文=コラムニスト・陳言
資料写真:横浜中華街の春節
日本では1868年の明治維新以後徐々に春節をなくし、全面的に西洋化していったが、横浜、神戸、長崎の中華街では春節の伝統が残っている。もうすでに中国語を話さなくなった華僑の後裔が春節前には年配者の指導で獅子舞を練習する。こうした光景は日本に長く住む華僑に故郷を思い起こさせる。中国にいた時には面倒で獅子舞を見物に行かなかった人でも、日本では故郷を懐かしみ、毎年欠かさず観に行く。
カレンダーに旧暦がなくなり、一般の日本人は春節を忘れてしまった。

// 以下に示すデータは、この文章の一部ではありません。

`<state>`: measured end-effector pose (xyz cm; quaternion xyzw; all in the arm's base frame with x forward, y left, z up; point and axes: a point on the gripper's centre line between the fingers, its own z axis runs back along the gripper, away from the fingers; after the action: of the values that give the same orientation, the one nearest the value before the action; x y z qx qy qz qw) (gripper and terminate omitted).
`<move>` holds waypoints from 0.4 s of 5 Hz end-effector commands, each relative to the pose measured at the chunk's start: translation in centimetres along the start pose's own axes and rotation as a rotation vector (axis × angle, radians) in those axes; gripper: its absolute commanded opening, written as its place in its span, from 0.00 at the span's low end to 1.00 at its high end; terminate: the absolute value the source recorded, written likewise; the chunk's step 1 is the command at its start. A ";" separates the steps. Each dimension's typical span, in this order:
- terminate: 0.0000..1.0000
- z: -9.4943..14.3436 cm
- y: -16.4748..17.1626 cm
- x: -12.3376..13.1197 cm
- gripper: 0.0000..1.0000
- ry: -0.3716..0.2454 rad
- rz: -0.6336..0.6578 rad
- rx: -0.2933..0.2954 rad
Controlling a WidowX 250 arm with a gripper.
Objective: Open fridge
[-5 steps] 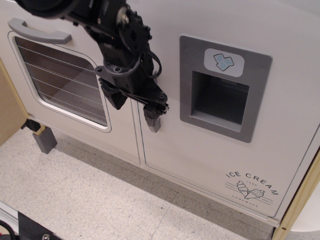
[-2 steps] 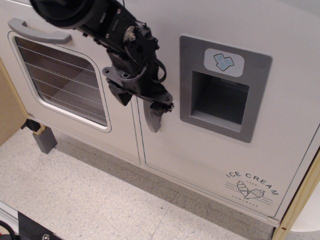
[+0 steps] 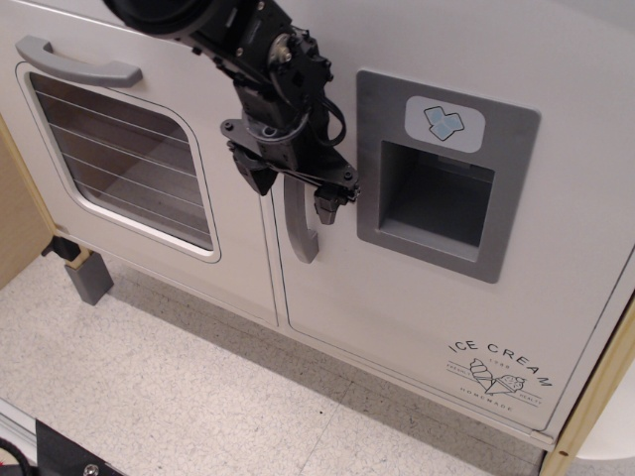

昔は春節もテレビで日本人に関係のないことのように報道されていたが、ここ数年は春節の雰囲気が盛り返してきている。それは在日中国人の総数が在日韓国人の数を超え、日本で最大の移民グループになったからだ。次に米大統領は春節になると華僑・華人にお祝いの言葉を述べ、日本の政治家もそれに倣うようになった。とくにこうした地域から選出された国会議員は必ず中華街に赴き、華人に縁起のいい言葉をかける。
中華街の春節の雰囲気は国内に劣らないどころか、故郷を思う気持ちからかより濃厚だ。午前中に獅子舞があり、中華料理店はどこも一杯になる。店の入口に「紅包」が吊るされ、獅子がそれをくわえていく。時には国内から雑技団を招いてめでたい雰囲気に満ちている。日本人が伝統的な祝い事に着物を着るのと同じで、中華街は伝統的な服装をした華人・華僑であふれる。服装の時代は様々で、人民服の人もいれば、唐代の服装の人もいたり、チャイナドレスを着た女性もいる。寒いためチャイナドレスのスリットからは厚手のタイツなどがのぞく。清の時代の髪を結い、牡丹の花を挿している女性もおり、国内から訪れた人や少し歴史を知っている人が見れば笑わずにはいられないだろう。
こういう服装をしているのは日本で何代も暮らす若い華人が多く、彼らは本当の唐の服装がどんなものか知らない。これは彼らにとって自らのルーツを表現する符号に過ぎないのだ。